The county could be looking for 15 minutes of your time to help with the future of public health services.

Oxford County launched its Health Matters Survey on Tuesday, which will ask selected households to participate in a 15-minute phone survey, asking questions that relate to topics that are considered valuable in developing public health programs in new and emerging areas based on the needs of the community.

Some of the topics will include hot button issues like air quality, mental health and the use of electronic cigarettes, as well as flu vaccinations, Lyme disease and neighbourhood design.

In total, there are 11 categories – or modules – that residents will be asked about during the survey.

The survey is aimed at adults aged 18 and over, but extra effort is being made to connect with younger adults under the age of 30. Residents who are selected will receive a letter from Medical Officer of Health Dr. Douglas Neal, which will explain the survey.

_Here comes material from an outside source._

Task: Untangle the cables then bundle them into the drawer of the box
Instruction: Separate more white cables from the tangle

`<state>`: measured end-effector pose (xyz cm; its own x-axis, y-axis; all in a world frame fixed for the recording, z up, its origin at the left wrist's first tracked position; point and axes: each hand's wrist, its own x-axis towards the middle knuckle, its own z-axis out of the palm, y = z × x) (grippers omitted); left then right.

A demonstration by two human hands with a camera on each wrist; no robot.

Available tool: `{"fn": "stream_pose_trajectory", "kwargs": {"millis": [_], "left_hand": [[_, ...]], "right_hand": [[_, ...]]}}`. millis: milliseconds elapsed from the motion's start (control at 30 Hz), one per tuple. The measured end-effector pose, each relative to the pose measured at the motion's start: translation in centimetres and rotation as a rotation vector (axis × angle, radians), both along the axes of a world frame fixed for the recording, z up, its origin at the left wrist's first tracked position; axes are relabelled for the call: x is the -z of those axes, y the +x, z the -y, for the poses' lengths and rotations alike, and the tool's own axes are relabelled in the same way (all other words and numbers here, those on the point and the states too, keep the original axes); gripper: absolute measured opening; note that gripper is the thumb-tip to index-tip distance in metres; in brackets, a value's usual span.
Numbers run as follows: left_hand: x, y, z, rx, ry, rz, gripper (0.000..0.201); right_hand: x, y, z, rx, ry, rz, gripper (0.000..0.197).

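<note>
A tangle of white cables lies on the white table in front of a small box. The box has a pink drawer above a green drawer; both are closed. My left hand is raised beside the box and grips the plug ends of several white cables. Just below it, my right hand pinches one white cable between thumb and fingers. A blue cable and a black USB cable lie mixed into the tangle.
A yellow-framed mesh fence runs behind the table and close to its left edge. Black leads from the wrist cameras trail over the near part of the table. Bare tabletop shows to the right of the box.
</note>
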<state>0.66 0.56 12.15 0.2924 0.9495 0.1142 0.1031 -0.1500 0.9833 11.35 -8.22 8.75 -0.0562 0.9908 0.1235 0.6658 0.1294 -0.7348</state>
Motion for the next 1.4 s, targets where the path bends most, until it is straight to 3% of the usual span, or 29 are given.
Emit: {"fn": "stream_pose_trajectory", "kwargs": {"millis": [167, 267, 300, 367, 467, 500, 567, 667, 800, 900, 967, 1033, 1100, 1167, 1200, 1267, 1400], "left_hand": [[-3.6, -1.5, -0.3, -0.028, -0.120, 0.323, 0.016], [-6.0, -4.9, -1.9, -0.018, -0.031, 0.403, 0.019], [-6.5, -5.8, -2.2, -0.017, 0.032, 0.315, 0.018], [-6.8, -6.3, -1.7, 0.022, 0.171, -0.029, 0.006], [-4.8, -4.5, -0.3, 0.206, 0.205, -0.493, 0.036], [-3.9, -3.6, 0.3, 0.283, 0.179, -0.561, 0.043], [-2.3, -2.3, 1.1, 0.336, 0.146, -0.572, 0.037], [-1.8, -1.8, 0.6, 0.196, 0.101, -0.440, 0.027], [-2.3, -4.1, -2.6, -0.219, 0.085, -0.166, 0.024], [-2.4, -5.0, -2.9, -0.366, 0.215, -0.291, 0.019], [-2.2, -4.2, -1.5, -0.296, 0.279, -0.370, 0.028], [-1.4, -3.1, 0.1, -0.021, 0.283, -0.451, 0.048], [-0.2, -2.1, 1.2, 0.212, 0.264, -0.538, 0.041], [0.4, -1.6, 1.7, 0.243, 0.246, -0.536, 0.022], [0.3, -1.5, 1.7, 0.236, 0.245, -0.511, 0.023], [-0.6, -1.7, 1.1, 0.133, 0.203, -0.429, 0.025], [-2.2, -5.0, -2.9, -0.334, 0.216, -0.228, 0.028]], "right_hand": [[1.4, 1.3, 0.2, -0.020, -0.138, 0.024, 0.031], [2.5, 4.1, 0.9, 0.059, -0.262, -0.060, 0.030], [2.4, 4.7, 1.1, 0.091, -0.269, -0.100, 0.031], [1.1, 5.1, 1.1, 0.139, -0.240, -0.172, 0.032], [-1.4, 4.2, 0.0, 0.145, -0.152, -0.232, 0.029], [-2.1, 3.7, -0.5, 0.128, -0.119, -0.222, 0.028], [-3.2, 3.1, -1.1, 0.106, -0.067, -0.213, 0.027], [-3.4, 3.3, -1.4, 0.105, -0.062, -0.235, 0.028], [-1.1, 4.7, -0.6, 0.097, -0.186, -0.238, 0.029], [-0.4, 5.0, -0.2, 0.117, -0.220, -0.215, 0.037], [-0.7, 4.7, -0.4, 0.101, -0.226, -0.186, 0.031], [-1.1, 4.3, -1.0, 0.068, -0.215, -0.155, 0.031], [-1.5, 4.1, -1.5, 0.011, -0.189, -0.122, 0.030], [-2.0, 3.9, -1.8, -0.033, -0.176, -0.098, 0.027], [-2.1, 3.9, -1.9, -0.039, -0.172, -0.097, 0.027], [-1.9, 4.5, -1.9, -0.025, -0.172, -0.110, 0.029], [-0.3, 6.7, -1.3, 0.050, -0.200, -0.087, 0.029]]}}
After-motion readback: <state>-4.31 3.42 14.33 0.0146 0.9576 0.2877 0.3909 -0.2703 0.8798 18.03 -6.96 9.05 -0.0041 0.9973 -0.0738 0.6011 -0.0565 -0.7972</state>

Epidemiologist Hilary Caldarelli said they chose to cover these areas because they are currently topical in public health and will give them a sense of how they can tailor their services for the community.

“There’s a lot of different things going on in the province and we have a unique population here,” she said. “We just want to make sure that we know everyone in Oxford County’s views on a variety of things and health topics.”

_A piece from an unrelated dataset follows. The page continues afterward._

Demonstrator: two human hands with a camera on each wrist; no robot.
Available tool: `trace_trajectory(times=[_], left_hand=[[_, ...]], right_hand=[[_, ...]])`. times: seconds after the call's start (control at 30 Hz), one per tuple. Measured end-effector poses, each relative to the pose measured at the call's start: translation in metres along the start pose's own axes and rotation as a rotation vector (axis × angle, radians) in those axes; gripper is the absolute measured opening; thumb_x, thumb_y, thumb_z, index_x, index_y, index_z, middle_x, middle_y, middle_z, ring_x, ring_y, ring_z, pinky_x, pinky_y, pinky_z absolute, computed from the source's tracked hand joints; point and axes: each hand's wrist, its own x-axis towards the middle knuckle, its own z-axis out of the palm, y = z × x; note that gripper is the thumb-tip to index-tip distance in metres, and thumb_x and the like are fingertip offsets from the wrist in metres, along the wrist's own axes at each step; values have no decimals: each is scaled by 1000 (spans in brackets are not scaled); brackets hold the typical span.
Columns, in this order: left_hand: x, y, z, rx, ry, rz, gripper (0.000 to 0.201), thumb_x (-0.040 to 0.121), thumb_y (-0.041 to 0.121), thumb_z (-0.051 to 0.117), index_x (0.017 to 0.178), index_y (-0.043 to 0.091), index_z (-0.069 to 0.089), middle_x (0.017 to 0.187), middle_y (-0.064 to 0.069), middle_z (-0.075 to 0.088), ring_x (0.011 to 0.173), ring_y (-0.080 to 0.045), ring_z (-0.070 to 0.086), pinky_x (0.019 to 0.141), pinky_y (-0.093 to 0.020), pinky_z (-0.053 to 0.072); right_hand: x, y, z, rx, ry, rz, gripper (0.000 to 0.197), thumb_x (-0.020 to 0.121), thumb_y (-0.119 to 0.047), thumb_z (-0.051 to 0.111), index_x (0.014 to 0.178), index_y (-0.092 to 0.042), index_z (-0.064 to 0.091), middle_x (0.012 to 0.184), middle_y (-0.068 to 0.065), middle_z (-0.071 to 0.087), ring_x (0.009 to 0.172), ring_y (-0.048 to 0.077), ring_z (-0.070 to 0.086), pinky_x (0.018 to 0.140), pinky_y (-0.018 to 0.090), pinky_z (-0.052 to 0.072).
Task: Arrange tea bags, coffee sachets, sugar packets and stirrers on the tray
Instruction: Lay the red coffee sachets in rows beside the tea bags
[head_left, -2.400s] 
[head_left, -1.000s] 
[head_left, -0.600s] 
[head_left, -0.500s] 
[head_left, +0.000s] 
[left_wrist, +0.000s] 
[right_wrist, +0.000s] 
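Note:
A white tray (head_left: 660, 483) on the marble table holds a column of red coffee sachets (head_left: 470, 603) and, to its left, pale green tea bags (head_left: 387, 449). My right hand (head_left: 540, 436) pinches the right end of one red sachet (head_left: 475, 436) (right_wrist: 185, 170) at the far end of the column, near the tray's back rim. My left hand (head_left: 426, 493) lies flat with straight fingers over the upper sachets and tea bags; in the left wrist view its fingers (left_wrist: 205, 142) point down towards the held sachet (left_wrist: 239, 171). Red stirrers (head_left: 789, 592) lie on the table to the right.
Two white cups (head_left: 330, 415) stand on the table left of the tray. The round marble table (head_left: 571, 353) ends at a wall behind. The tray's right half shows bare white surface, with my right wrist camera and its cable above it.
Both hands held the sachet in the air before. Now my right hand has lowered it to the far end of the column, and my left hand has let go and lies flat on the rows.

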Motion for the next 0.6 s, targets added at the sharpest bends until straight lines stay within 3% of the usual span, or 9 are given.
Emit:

Manager of foundational standards Ruth Sanderson added that there is a lot of data sources that public health use, but the topics covered in the survey don’t have other data sources available.

“Having really good information for planning our public health programs is really important to us,” Sanderson said. “We do have other data sources, but these are the areas that are emerging in public health and we really need additional information in order to plan those programs.”

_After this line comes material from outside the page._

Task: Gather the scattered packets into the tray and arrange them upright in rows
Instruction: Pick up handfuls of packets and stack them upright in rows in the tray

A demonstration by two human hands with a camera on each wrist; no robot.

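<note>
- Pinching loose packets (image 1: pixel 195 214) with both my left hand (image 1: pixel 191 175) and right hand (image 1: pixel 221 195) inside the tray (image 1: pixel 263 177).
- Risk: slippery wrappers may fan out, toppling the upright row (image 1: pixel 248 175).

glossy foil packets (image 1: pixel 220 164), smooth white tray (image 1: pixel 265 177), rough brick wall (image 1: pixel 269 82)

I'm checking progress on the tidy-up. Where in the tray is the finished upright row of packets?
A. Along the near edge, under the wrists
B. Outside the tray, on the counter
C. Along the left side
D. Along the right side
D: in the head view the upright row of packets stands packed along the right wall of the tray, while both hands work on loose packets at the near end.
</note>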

Sanderson added that they are really keen to anticipate health issues in the public, adding that the survey will give them a good idea of what people are thinking about some of these issues.

Director of public health Lynn Beath said that they haven’t held a survey like this in approximately 10 years, adding that they felt there were enough issues at this time to invest in carrying out a survey.

“We’ll have to reassess once we see what type of information we get out of it in this round and look for other opportunities in the future,” Beath said. “Whether it’s this type of survey or other ways of getting the information.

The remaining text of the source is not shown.